Exercise instructions: Retype each entry. Leave every word as it is.

Records shown:
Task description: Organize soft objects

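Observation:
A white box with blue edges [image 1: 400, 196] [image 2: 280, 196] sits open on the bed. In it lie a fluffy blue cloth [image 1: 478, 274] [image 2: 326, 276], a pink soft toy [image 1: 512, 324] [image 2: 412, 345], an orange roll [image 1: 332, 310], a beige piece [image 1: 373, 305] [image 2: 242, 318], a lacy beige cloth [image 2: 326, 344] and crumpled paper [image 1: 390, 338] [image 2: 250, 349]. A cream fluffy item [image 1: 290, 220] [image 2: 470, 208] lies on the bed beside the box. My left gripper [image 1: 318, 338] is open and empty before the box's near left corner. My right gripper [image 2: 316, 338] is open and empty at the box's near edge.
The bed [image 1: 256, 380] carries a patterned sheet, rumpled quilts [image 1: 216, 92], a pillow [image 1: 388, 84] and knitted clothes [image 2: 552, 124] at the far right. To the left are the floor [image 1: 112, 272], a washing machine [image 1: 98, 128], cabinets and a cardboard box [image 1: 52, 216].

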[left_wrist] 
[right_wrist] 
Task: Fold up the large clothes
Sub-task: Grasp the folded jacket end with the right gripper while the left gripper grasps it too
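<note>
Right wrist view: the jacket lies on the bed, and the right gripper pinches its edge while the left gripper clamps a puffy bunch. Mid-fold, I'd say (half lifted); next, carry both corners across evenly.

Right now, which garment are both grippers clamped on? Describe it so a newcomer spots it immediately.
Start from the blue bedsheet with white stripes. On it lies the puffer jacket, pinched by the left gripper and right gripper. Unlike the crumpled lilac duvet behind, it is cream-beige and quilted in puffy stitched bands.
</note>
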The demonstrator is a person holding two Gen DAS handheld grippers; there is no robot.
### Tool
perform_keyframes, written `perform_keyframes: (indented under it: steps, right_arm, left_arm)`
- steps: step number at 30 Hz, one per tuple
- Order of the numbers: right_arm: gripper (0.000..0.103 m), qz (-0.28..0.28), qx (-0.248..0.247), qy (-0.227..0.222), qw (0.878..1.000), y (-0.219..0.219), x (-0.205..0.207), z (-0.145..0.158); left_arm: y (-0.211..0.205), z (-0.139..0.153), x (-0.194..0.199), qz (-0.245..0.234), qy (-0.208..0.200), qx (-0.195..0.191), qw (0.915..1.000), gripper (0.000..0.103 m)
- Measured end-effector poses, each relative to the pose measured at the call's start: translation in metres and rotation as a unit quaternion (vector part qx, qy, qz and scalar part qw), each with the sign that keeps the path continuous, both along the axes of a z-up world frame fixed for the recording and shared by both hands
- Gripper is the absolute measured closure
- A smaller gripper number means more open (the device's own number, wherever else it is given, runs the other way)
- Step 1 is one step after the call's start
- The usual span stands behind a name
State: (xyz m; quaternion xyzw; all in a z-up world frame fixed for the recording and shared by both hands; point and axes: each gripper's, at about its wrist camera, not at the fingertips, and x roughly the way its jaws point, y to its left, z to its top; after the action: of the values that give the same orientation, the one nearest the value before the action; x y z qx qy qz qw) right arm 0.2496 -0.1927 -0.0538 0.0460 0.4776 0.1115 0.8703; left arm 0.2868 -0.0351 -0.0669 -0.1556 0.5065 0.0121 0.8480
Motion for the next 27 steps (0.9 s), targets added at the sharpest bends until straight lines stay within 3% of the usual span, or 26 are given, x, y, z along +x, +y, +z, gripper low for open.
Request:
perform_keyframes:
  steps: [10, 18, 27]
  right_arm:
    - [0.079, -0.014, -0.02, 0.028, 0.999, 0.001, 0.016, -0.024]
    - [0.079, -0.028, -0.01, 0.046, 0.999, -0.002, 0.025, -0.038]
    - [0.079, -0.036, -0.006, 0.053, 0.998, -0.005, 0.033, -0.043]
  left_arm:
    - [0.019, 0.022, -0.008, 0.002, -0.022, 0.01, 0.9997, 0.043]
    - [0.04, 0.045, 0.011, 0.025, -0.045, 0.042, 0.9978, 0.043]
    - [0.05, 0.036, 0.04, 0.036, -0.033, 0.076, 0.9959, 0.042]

Response to this exercise:
Task description: Organize soft objects

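Observation:
A white box with blue edges [image 1: 400, 196] [image 2: 280, 196] sits open on the bed. In it lie a fluffy blue cloth [image 1: 478, 274] [image 2: 326, 276], a pink soft toy [image 1: 512, 324] [image 2: 412, 345], an orange roll [image 1: 332, 310], a beige piece [image 1: 373, 305] [image 2: 242, 318], a lacy beige cloth [image 2: 326, 344] and crumpled paper [image 1: 390, 338] [image 2: 250, 349]. A cream fluffy item [image 1: 290, 220] [image 2: 470, 208] lies on the bed beside the box. My left gripper [image 1: 318, 338] is open and empty before the box's near left corner. My right gripper [image 2: 316, 338] is open and empty at the box's near edge.
The bed [image 1: 256, 380] carries a patterned sheet, rumpled quilts [image 1: 216, 92], a pillow [image 1: 388, 84] and knitted clothes [image 2: 552, 124] at the far right. To the left are the floor [image 1: 112, 272], a washing machine [image 1: 98, 128], cabinets and a cardboard box [image 1: 52, 216].
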
[left_wrist] 
[right_wrist] 
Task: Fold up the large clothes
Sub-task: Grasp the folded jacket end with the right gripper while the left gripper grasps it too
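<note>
Right wrist view: the jacket lies on the bed, and the right gripper pinches its edge while the left gripper clamps a puffy bunch. Mid-fold, I'd say (half lifted); next, carry both corners across evenly.

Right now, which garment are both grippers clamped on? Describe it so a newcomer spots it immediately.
Start from the blue bedsheet with white stripes. On it lies the puffer jacket, pinched by the left gripper and right gripper. Unlike the crumpled lilac duvet behind, it is cream-beige and quilted in puffy stitched bands.
</note>
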The demonstrator is a person holding two Gen DAS handheld grippers; there is no robot.
### Tool
perform_keyframes, written `perform_keyframes: (indented under it: steps, right_arm, left_arm)`
- steps: step number at 30 Hz, one per tuple
- Order of the numbers: right_arm: gripper (0.000..0.103 m), qz (-0.28..0.28), qx (-0.248..0.247), qy (-0.227..0.222), qw (0.878..1.000), y (-0.219..0.219), x (-0.205..0.207), z (-0.145..0.158); left_arm: y (-0.211..0.205), z (-0.139..0.153), x (-0.194..0.199), qz (-0.245..0.234), qy (-0.208..0.200), qx (-0.195..0.191), qw (0.915..1.000), gripper (0.000..0.103 m)
- Measured end-effector poses, each relative to the pose measured at the call's start: translation in metres and rotation as a unit quaternion (vector part qx, qy, qz and scalar part qw), each with the sign that keeps the path continuous, both along the axes of a z-up world frame fixed for the recording and shared by both hands
- Gripper is the absolute measured closure
- A smaller gripper number means more open (the device's own number, wherever else it is given, runs the other way)
- Step 1 is one step after the call's start
- The usual span stands behind a name
State: (xyz m; quaternion xyzw; all in a z-up world frame fixed for the recording and shared by both hands; point and axes: each gripper's, at about its wrist camera, not at the fingertips, and x roughly the way its jaws point, y to its left, z to its top; after the action: of the values that give the same orientation, the one nearest the value before the action; x y z qx qy qz qw) right arm 0.2496 -0.1927 -0.0538 0.0460 0.4776 0.1115 0.8703; left arm 0.2868 -0.0351 -0.0669 -0.1556 0.5065 0.0121 0.8480
Motion for the next 27 steps (0.9 s), targets added at the sharpest bends until straight lines stay within 3% of the usual span, or 26 are given, x, y, z along +x, +y, +z, gripper low for open.
Request:
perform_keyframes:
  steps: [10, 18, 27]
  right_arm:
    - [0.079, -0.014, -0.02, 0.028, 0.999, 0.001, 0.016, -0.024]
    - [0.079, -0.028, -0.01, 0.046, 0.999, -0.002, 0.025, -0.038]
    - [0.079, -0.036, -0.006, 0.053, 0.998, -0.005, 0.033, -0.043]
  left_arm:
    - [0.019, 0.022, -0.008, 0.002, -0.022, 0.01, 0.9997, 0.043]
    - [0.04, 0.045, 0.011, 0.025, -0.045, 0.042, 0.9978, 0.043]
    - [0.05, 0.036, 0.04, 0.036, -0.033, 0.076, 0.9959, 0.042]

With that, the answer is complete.